Soto-Murillo Manuel A, Galván-Tejada Jorge I, Galván-Tejada Carlos E, Celaya-Padilla Jose M, Luna-García Huizilopoztli, Magallanes-Quintanar Rafael, Gutiérrez-García Tania A, Gamboa-Rosales Hamurabi
Unidad Académica de Ingeniería Eléctrica, Universidad Autónoma de Zacatecas, Jardín Juarez 147, Centro, Zacatecas 98000, Mexico.
Departamento de Ciencias Computacionales, Centro Universitario de Ciencias Exactas e Ingenierías, Universidad de Guadalajara, Blvd. Marcelino García Barragán 1421, Guadalajara, Jalisco 44430, Mexico.
Healthcare (Basel). 2021 Mar 12;9(3):317. doi: 10.3390/healthcare9030317.

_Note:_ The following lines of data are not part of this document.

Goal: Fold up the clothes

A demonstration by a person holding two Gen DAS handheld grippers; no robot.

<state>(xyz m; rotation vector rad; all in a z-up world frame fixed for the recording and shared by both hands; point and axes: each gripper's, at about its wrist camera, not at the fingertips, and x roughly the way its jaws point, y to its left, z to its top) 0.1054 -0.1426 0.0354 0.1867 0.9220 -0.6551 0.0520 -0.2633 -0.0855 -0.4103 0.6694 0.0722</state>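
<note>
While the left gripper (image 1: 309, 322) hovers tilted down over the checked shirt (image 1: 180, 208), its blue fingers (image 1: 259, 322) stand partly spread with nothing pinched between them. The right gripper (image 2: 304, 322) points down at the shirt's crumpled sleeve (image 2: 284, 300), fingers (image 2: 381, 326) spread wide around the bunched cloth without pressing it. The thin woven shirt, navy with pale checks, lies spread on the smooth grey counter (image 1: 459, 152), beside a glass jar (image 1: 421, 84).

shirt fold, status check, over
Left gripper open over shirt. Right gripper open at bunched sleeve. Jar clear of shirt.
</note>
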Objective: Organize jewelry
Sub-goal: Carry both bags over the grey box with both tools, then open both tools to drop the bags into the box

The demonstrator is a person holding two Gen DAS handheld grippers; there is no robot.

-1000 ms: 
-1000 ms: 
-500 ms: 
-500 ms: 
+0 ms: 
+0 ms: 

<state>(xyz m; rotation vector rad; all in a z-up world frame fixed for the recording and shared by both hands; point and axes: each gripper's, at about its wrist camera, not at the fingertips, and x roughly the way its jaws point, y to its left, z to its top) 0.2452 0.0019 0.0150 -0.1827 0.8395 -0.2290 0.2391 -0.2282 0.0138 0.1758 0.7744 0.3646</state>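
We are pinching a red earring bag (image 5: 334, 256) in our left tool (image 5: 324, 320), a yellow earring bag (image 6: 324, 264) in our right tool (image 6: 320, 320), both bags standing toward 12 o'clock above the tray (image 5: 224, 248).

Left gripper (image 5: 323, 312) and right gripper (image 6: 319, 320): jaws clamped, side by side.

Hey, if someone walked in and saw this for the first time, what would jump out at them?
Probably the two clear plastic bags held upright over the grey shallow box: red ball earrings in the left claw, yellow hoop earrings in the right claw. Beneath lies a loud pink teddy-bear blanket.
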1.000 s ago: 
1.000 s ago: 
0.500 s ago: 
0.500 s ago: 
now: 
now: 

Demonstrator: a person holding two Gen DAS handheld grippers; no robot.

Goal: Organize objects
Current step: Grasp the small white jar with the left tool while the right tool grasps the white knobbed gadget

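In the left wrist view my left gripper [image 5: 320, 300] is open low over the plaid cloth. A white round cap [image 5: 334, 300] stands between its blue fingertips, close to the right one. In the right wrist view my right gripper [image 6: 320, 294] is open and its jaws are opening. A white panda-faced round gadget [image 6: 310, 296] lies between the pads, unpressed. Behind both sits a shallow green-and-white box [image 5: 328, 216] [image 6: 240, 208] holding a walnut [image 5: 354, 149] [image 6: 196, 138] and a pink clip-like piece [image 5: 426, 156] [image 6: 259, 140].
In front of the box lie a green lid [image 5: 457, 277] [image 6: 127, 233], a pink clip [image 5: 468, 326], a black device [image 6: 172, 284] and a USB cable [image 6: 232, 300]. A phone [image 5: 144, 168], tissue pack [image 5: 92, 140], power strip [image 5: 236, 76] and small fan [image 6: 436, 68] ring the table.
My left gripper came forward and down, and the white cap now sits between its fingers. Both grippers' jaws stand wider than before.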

The main cause of death in Mexico and the world is heart disease, and it will continue to lead the death rate in the next decade according to data from the World Health Organization (WHO) and the National Institute of Statistics and Geography (INEGI). Therefore, the objective of this work is to implement, compare and evaluate machine learning algorithms that are capable of classifying normal and abnormal heart sounds. Three different sounds were analyzed in this study; normal heart sounds, heart murmur sounds and extra systolic sounds, which were labeled as healthy sounds (normal sounds) and unhealthy sounds (murmur and extra systolic sounds). From these sounds, fifty-two features were calculated to create a numerical dataset; thirty-six statistical features, eight Linear Predictive Coding (LPC) coefficients and eight Cepstral Frequency-Mel Coefficients (MFCC). From this dataset two more were created; one normalized and one standardized. These datasets were analyzed with six classifiers: k-Nearest Neighbors, Naive Bayes, Decision Trees, Logistic Regression, Support Vector Machine and Artificial Neural Networks, all of them were evaluated with six metrics: accuracy, specificity, sensitivity, ROC curve, precision and F1-score, respectively. The performances of all the models were statistically significant, but the models that performed best for this problem were logistic regression for the standardized data set, with a specificity of 0.7500 and a ROC curve of 0.8405, logistic regression for the normalized data set, with a specificity of 0.7083 and a ROC curve of 0.8407, and Support Vector Machine with a lineal kernel for the non-normalized data; with a specificity of 0.6842 and a ROC curve of 0.7703. Both of these metrics are of utmost importance in evaluating the performance of computer-assisted diagnostic systems.
在墨西哥乃至全世界,主要死因是心脏病。根据世界卫生组织(WHO)和国家统计与地理研究所(INEGI)的数据,在未来十年,心脏病仍将是导致死亡率居高的主要原因。因此,本研究的目的是实施、比较和评估能够对正常和异常心音进行分类的机器学习算法。本研究分析了三种不同的声音:正常心音、心脏杂音和额外收缩期心音,分别标记为健康声音(正常声音)和不健康声音(杂音和额外收缩期心音)。从这些声音中,计算出52个特征以创建一个数值数据集;36个统计特征、8个线性预测编码(LPC)系数和8个梅尔频率倒谱系数(MFCC)。从这个数据集中又创建了另外两个数据集:一个归一化数据集和一个标准化数据集。使用六个分类器对这些数据集进行分析:k近邻、朴素贝叶斯、决策树、逻辑回归、支持向量机和人工神经网络,所有这些分类器分别使用六个指标进行评估:准确率、特异性、灵敏度、ROC曲线、精确率和F1分数。所有模型的性能在统计学上都具有显著性,但针对此问题表现最佳的模型是:标准化数据集的逻辑回归,特异性为0.7500,ROC曲线为0.8405;归一化数据集的逻辑回归,特异性为0.7083,ROC曲线为0.8407;以及非归一化数据集的线性核支持向量机,特异性为0.6842,ROC曲线为0.7703。这两个指标对于评估计算机辅助诊断系统的性能至关重要。